Poor criminals get a break

Beggars and street vendors who thought the directive from the National Prosecuting Authority (NPA) not to prosecute “poverty crimes” meant that they could go on with their business are mistaken.

NPA head Vusi Pikoli this week said that the authority would be adopting a bias towards the poor and would not prosecute crimes where the suspects were clearly driven by poverty to commit the offences they were charged with.

Johannesburg and Durban metropolitan officials have in recent times been accused of criminalising poverty because of their tough stance against beggars and street traders.

The City of Johannesburg says it does not need the NPA because it has its own municipal court and prosecutors. The city will continue to prosecute all those who flout city by-laws. These include street junction traders and beggars.

Johannesburg’s Metro Police earlier this year rounded up street beggars, charged them and fined many of them up to R100 for begging.

In Durban, street vendors and city police clashed when police removed unlicensed vendors from the streets.

Pikoli said his office would hold workshops with other authorities involved, including the Department of Social Welfare and various local government policing structures to sell the authority’s new approach to prosecuting.

He referred to the decision to drop sedition charges against Entabazwe, the Free State activists who had protested against a lack of service delivery, as indicative of the new attitude.

“But this does not mean poor people who commit crime will not be prosecuted. But we must not prosecute poverty if an offence is committed because people are hungry [and] they should not stay in jail for two or three years. What ruins the national economy is fraud and corruption,” said Pikoli.

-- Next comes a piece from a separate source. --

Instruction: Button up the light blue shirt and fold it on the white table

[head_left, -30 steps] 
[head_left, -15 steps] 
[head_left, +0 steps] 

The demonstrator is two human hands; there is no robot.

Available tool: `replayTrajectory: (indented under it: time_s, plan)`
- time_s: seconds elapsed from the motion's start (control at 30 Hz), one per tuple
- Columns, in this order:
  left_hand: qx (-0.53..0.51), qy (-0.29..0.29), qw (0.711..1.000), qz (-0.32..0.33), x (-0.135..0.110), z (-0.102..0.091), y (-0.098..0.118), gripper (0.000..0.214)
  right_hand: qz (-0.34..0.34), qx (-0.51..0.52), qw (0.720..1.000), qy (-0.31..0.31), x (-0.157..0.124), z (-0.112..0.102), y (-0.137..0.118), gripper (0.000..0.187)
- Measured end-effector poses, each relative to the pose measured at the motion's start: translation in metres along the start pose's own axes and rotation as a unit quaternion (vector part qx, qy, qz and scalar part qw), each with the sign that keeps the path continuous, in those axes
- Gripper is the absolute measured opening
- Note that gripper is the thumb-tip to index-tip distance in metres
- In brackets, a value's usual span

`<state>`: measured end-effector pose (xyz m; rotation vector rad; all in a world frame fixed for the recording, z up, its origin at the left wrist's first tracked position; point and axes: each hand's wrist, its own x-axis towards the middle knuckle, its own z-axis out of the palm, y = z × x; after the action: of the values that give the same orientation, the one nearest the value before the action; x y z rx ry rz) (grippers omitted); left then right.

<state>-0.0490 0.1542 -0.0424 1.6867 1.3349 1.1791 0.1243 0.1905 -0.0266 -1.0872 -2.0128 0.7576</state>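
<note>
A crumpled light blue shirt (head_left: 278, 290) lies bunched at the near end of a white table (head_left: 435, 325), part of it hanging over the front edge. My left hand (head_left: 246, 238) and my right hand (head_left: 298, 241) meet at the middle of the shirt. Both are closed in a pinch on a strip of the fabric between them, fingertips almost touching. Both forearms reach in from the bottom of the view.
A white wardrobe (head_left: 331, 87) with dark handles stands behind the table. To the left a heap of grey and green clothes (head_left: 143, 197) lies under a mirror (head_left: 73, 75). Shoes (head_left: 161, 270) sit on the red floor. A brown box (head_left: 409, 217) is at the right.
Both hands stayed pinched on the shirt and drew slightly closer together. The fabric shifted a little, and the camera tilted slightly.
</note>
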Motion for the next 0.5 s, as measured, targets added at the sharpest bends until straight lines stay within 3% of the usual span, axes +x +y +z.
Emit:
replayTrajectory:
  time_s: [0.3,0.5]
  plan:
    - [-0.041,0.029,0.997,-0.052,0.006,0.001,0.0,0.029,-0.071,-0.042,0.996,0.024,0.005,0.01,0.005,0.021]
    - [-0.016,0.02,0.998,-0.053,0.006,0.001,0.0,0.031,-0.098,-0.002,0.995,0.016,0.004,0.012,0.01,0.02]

Pikoli also spoke of placing the onus for reducing slum areas on landlords. “We should approach courts of law to obtain mandamus to compel owners of buildings to get rid of conditions that breed criminality such as illicit brewing of alcohol.”

The NPA hoped to improve the image of plea-bargaining and sentence negotiation among poorer people to remove the impression that it was meant only for the rich.

“We must avoid Rolls Royce-types of justice where those who have money are seen to be getting a different form of justice. When we talk of bias towards the poor, they should also use plea-bargaining,” said Pikoli.